Within the listing below, locate all lines containing the word "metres". Copy each one.

■ **Data**:
* * * *

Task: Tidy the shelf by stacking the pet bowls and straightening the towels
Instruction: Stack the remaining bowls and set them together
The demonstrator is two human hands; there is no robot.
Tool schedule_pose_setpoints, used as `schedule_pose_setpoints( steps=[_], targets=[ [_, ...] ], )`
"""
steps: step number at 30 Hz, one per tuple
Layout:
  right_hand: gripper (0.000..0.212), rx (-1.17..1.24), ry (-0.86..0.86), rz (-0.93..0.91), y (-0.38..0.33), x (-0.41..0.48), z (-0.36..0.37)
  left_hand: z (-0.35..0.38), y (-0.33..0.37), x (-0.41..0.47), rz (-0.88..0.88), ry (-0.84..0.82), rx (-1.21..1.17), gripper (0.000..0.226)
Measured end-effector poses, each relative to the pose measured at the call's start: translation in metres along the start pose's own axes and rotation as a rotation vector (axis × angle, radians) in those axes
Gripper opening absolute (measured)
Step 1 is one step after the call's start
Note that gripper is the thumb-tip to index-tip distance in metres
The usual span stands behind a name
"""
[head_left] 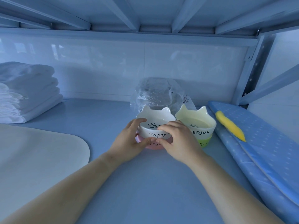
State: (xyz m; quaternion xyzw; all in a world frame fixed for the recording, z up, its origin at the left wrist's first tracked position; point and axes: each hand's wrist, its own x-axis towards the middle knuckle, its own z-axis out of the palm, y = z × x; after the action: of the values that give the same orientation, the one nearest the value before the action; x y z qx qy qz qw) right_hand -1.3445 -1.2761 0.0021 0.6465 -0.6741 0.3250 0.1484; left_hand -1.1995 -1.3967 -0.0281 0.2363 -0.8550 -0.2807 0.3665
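Left hand (pixel 129 140) and right hand (pixel 179 143) clamp the white bowl (pixel 155 122), nested in the pink bowl (pixel 152 146) on the shelf (pixel 145 183); uneven seating could chip rims; a rightward nudge would likely knock the cream stack (pixel 196 125) just beside; towels (pixel 27 92) lie far left.

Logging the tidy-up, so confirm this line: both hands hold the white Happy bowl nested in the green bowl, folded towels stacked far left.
One slip: in the head view the white Happy bowl sits nested in the pink bowl; the green bowl carries the cream bowl. The left hand and right hand do hold it, folded towels stacked far left.
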Motion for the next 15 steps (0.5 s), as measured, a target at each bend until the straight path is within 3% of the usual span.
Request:
schedule_pose_setpoints(
  steps=[8,15],
  targets=[
    [0.024,0.024,0.092,-0.044,0.0002,0.0012,-0.0023,-0.0041,0.0030,0.0059,0.098,0.054,0.096,0.043],
    [0.022,0.033,0.106,-0.034,0.0008,0.0014,-0.0002,-0.0001,0.0009,0.0064,0.089,0.033,0.038,0.049]
  ],
)
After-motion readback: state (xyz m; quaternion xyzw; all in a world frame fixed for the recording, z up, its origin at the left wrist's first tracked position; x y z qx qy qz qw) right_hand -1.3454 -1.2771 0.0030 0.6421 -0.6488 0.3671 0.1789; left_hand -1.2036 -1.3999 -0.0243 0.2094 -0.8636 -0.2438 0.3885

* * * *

■ **Exercise result**:
Measured end-effector poses, each relative to the pose measured at the call's start: translation in metres along the start pose's own axes and rotation as a rotation vector (axis × angle, radians) in those axes
Note that gripper is the thumb-tip to index-tip distance in metres

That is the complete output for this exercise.